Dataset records
== Segment start ==
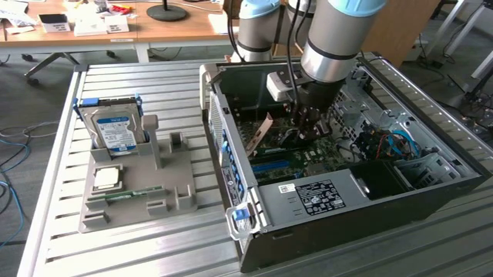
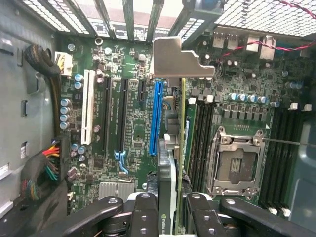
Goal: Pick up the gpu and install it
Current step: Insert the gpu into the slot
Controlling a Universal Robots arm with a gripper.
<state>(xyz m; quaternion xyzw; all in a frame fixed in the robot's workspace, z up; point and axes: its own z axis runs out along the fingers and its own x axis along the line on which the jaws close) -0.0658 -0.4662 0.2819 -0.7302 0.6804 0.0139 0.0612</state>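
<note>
Inside the open computer case (image 1: 231, 190), my gripper (image 1: 308, 130) is shut on the gpu (image 1: 266, 131), a thin card with a brownish face, held on edge. In the wrist view the gpu (image 2: 180, 143) appears edge-on between my fingers (image 2: 145, 210), with its metal bracket (image 2: 180, 59) toward the case's slotted rear wall. The card hangs over the motherboard (image 2: 133, 128), just beside the long blue slot (image 2: 157, 118) on the side toward the processor socket (image 2: 237, 158). Whether its lower edge touches the board is hidden.
A grey fixture (image 1: 138, 184) on the slatted table holds a silver hard drive with a blue label (image 1: 114, 130), a processor chip (image 1: 106, 178) and a green memory stick (image 1: 127, 196). Cable bundles (image 2: 44, 168) and the case walls crowd the board. Desks stand behind.
</note>
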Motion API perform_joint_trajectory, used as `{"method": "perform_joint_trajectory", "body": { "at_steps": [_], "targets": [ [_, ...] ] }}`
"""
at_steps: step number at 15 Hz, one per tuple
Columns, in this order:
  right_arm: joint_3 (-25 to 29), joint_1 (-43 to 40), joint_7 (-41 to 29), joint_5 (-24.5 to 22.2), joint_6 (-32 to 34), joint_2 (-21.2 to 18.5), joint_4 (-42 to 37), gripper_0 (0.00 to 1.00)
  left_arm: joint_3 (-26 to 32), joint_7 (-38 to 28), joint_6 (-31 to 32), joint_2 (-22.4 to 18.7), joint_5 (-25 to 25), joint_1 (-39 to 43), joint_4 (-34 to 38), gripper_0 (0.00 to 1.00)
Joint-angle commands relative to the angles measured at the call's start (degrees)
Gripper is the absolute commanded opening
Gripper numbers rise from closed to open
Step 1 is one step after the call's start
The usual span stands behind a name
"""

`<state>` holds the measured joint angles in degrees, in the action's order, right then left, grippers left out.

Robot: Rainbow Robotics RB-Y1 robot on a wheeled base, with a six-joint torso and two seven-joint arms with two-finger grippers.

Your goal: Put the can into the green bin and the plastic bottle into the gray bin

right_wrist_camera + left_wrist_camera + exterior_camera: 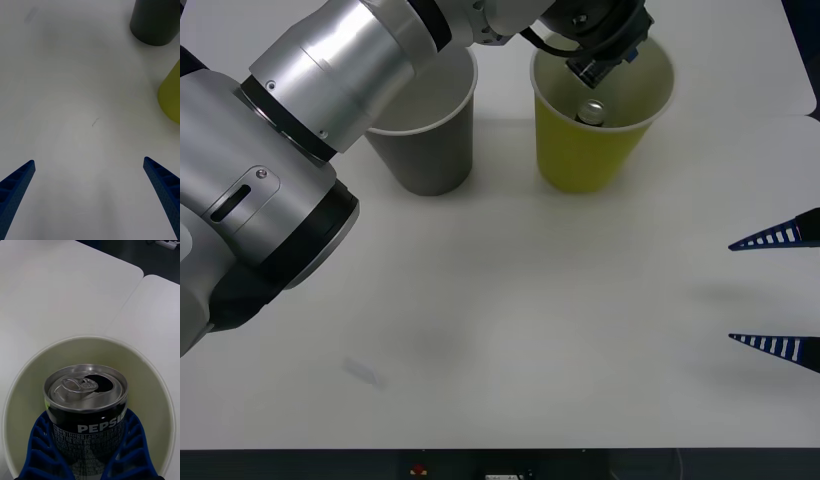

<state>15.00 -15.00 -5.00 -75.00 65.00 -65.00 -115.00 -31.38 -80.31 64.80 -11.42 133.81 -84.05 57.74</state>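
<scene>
Left gripper clamps black "PEPSI" silver-topped metal can inside yellow-green tapered bin; right gripper at 3 o'clock, spread wide, empty.

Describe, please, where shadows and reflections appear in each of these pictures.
Front view: soft shadows lie on the table beside the right gripper, and the left arm's silver shell shows glare. Left wrist view: the can top gleams, held by the left gripper inside the green bin. Right wrist view: even light, faint shadows.

Left arm covers part of the gray bin's rim. Can's lower half cut off at frame edge. Right hand cropped, only fingertips visible.
</scene>
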Motion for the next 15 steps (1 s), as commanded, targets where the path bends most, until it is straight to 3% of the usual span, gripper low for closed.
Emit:
{"method": "perform_joint_trajectory", "body": {
  "at_steps": [1, 3, 4, 6, 9, 13, 15],
  "targets": [
    [0.0, 0.0, 0.0, 0.0, 0.0, 0.0, 0.0, 1.00, 0.0, 1.1, 0.9, 0.0, 0.2, 0.0, 0.0, 0.58],
    [0.0, 0.0, 0.0, 0.0, 0.0, 0.0, 0.0, 1.00, 0.0, 1.8, 2.2, 0.0, 1.3, 0.0, 0.0, 0.94],
    [0.0, 0.0, 0.0, 0.0, 0.0, 0.0, 0.0, 1.00, 0.0, 1.9, 2.3, 0.0, 1.3, 0.0, 0.0, 1.00],
    [0.0, 0.0, 0.0, 0.0, 0.0, 0.0, 0.0, 1.00, 0.2, 3.0, 2.3, -0.1, 0.6, 0.0, 0.2, 1.00],
    [0.0, 0.0, 0.0, 0.0, 0.0, 0.0, 0.0, 1.00, 3.1, 9.4, 2.3, -2.6, -5.6, 2.8, 2.8, 1.00],
    [0.0, 0.0, 0.0, 0.0, 0.0, 0.0, 0.0, 1.00, 12.6, 18.0, 12.2, -5.8, -10.1, 6.8, 9.9, 1.00],
    [0.0, 0.0, 0.0, 0.0, 0.0, 0.0, 0.0, 1.00, 15.4, 21.2, 13.9, -7.8, -11.6, 10.9, 16.1, 1.00]
  ]
}}
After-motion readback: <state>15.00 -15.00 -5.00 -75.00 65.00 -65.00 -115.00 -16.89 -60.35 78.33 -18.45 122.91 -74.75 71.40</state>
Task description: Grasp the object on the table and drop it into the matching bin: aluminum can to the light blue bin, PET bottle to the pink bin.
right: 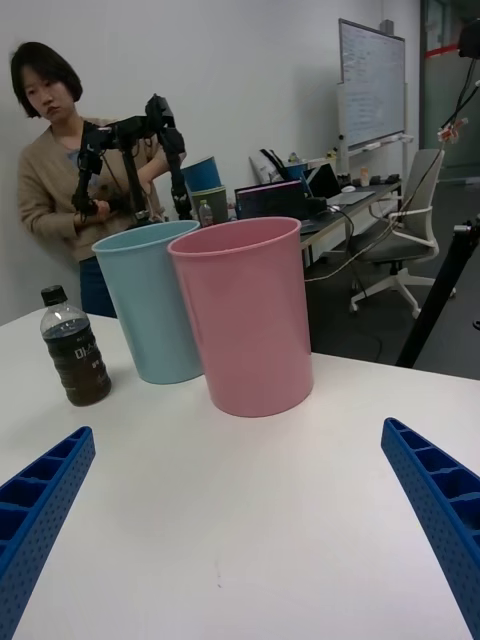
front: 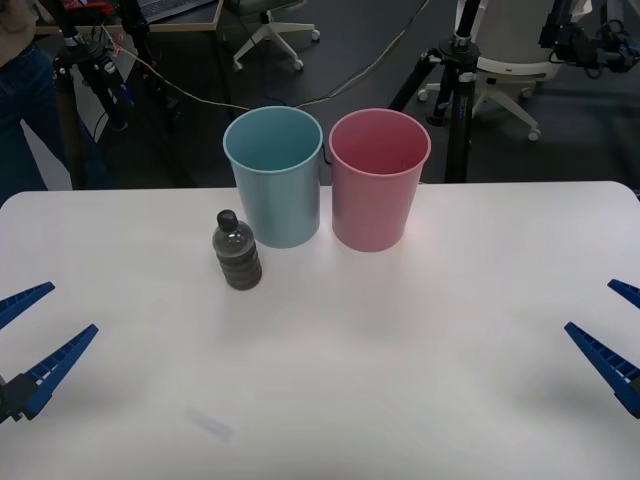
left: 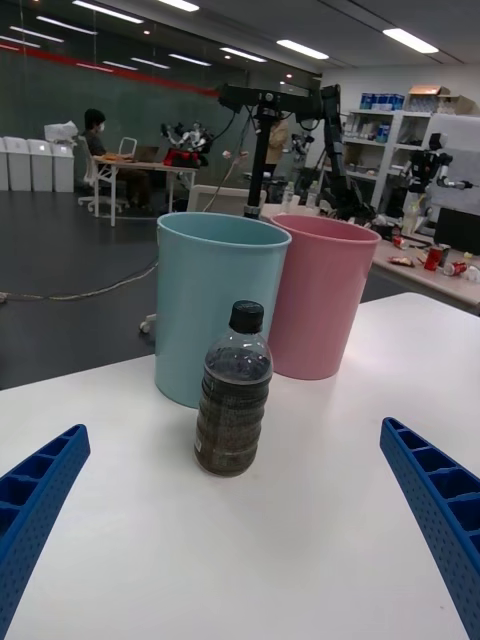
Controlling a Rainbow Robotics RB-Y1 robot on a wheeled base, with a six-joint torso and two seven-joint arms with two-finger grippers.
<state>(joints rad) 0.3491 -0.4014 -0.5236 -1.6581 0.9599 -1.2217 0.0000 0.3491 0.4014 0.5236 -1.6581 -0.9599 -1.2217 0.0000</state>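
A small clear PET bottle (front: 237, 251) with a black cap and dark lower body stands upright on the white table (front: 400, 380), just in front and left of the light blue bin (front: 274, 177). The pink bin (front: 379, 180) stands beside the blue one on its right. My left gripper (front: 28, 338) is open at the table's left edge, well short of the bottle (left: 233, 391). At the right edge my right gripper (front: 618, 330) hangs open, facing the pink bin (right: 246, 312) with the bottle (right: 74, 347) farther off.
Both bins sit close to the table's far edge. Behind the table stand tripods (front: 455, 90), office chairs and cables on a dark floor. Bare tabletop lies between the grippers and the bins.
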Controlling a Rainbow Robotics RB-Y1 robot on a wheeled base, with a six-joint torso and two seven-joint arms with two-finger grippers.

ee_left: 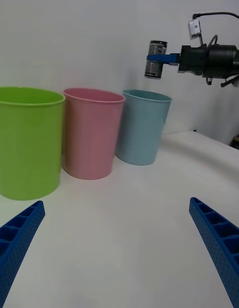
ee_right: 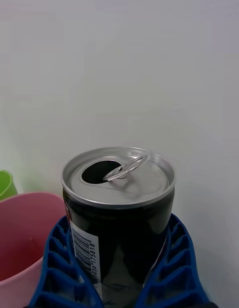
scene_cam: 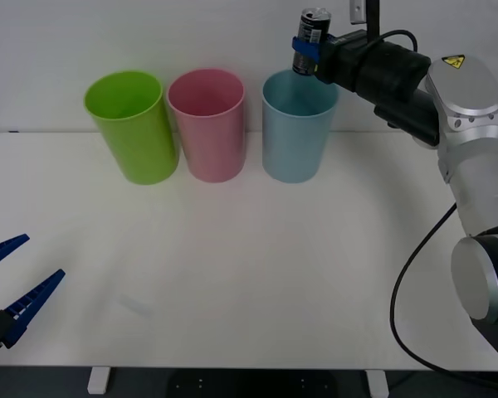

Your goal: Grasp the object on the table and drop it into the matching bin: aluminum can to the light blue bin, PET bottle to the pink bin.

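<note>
Dark grey-black aluminium can (scene_cam: pixel 312 40) sits clamped upright in my right jaws (scene_cam: pixel 307 48), above the tall light blue plastic bin (scene_cam: pixel 297 137); left jaws (scene_cam: pixel 8 286) gape empty over the white bench (scene_cam: pixel 249 265).

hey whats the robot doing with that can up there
The right pincer is shut on a dark aluminum can, holding it upright in the air above the light blue bin, not yet released. The pink bin and lime green bin stand beside it on the white table. The left pincer hangs open near the table's front left edge, idle.
</note>
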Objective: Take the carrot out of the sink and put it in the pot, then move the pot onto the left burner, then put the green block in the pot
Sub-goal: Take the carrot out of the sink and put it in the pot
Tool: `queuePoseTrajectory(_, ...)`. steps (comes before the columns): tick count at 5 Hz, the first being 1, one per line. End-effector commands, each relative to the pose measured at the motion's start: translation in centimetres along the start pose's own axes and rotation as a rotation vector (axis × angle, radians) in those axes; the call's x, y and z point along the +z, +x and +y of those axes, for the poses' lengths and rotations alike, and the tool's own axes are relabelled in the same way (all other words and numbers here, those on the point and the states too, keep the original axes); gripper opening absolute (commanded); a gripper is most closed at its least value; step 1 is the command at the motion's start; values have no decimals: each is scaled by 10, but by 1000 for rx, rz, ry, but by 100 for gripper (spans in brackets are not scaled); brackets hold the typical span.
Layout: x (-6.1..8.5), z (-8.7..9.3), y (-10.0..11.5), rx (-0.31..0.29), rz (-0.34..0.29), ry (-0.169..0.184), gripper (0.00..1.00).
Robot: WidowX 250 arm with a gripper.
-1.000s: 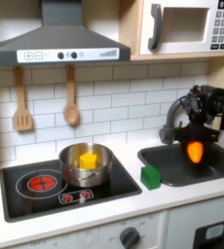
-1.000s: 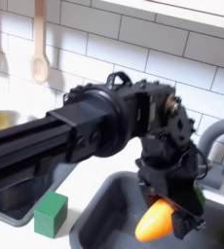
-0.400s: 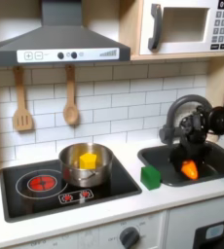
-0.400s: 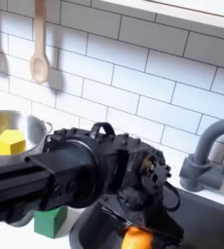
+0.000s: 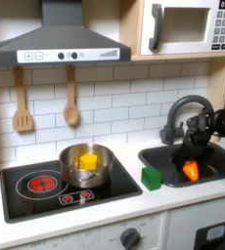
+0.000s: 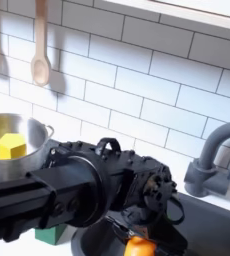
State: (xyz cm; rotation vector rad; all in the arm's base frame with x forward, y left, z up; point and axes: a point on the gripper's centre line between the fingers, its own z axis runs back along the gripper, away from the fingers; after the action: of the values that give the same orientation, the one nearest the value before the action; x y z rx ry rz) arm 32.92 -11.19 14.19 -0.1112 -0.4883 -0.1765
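While the arm reaches in from the first exterior view's right, the gripper point(image 5: 191, 162) hangs low over the sink point(image 5: 161, 156), and the carrot point(image 5: 191, 171) sits right at its tip, inside the basin. In the second exterior view the gripper point(image 6: 139, 232) shows as a dark mass of links and cables, with the carrot point(image 6: 138, 246) just beneath it at the bottom edge — the orange body partly covered by black parts. The jaws seem to flank the carrot, yet whether they clench it or merely stand around it I cannot tell.

Beside the jaws, toward the first exterior view's left, the green block point(image 5: 151, 178) rests on the counter between sink and stovetop point(image 5: 26, 202), close to the basin's rim; in the second exterior view only a sliver of the block point(image 6: 50, 236) peeks out below the arm. Farther that way stands the pot point(image 5: 86, 167) on the stovetop, holding a yellow block point(image 5: 87, 159) — also seen in the second exterior view, pot point(image 6: 17, 163) and yellow block point(image 6: 12, 147) alike. Beyond the pot lies the left burner point(image 5: 41, 183), bare. The faucet point(image 5: 175, 115) arches behind the jaws.
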Motion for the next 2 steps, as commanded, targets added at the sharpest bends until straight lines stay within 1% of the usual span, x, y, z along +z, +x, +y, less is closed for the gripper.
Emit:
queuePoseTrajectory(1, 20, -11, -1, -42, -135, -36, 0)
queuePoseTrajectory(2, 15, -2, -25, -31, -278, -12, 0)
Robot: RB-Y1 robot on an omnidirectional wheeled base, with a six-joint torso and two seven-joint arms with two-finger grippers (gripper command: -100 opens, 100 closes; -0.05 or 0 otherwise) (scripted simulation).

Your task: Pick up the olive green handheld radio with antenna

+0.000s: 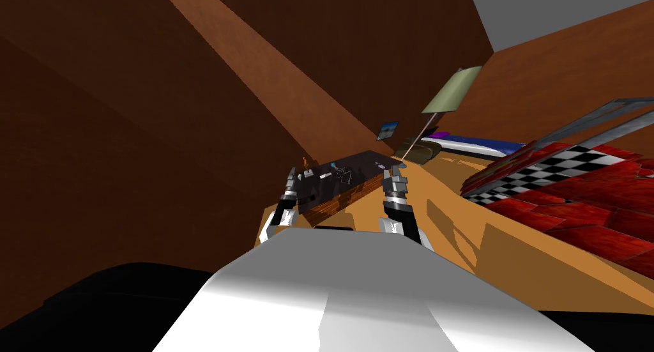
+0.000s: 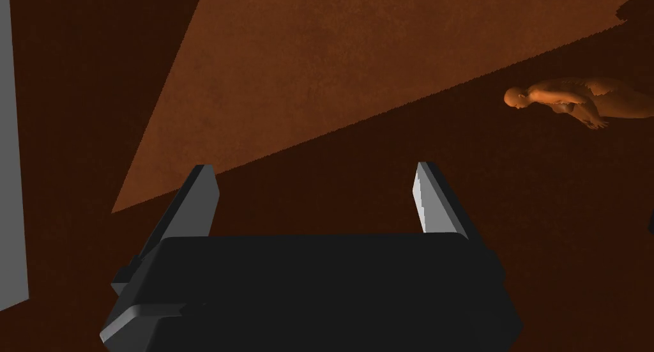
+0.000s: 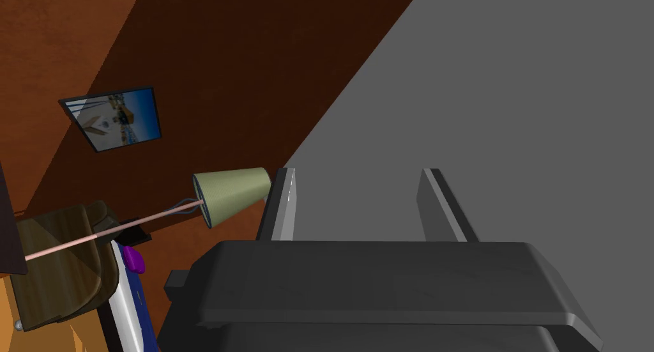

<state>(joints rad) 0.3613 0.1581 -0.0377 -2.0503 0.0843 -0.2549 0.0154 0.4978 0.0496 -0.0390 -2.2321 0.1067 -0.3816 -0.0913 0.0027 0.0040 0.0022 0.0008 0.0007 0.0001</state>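
On the long dark-topped cabinet with wood-grain sides (image 1: 338,198), several small items are seen from the head, too small for the olive green handheld radio to be told apart among them. Its long axis and heading cannot be read. The left gripper (image 2: 313,176) is held at one end of the cabinet, its thin blade-like fingers spread wide with nothing between them. Beyond them a smooth orange-brown human figurine (image 2: 562,102) is shown against a matt brown wall. The right gripper (image 3: 357,176), near the cabinet's other end, is likewise spread wide and empty. Beside it are seen a floor lamp with a cone-shaped olive shade and thin pink pole (image 3: 233,195), a framed blue picture (image 3: 112,118) and a rounded olive-brown armchair (image 3: 64,271).
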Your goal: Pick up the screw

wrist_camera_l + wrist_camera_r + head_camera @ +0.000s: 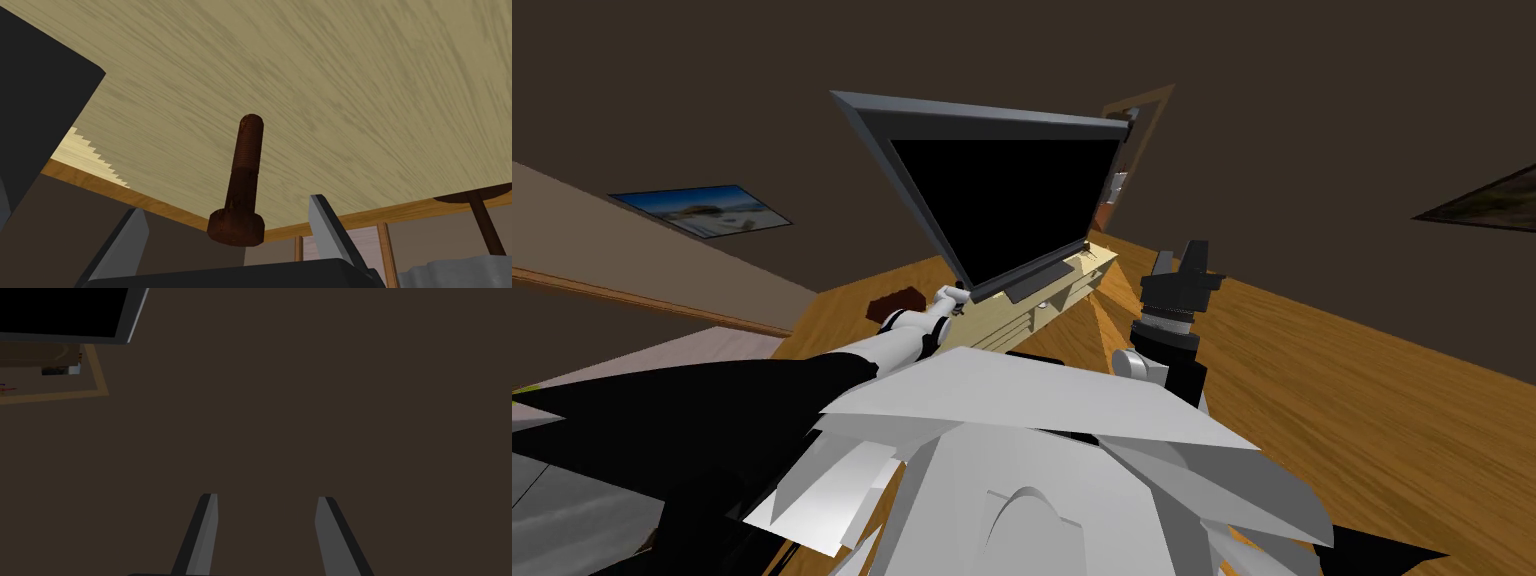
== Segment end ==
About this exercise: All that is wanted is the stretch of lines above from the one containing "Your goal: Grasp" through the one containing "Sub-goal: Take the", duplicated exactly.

Answer:
Your goal: Grasp the object on the table and drop it into the matching bin: aluminum can to the light blue bin, PET bottle to the pink bin.

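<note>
Dark grey-black aluminium can (scene_cam: pixel 312 40) sits clamped upright in my right jaws (scene_cam: pixel 307 48), above the tall light blue plastic bin (scene_cam: pixel 297 137); left jaws (scene_cam: pixel 8 286) gape empty over the white bench (scene_cam: pixel 249 265).

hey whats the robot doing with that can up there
The right pincer is shut on a dark aluminum can, holding it upright in the air above the light blue bin, not yet released. The pink bin and lime green bin stand beside it on the white table. The left pincer hangs open near the table's front left edge, idle.
</note>
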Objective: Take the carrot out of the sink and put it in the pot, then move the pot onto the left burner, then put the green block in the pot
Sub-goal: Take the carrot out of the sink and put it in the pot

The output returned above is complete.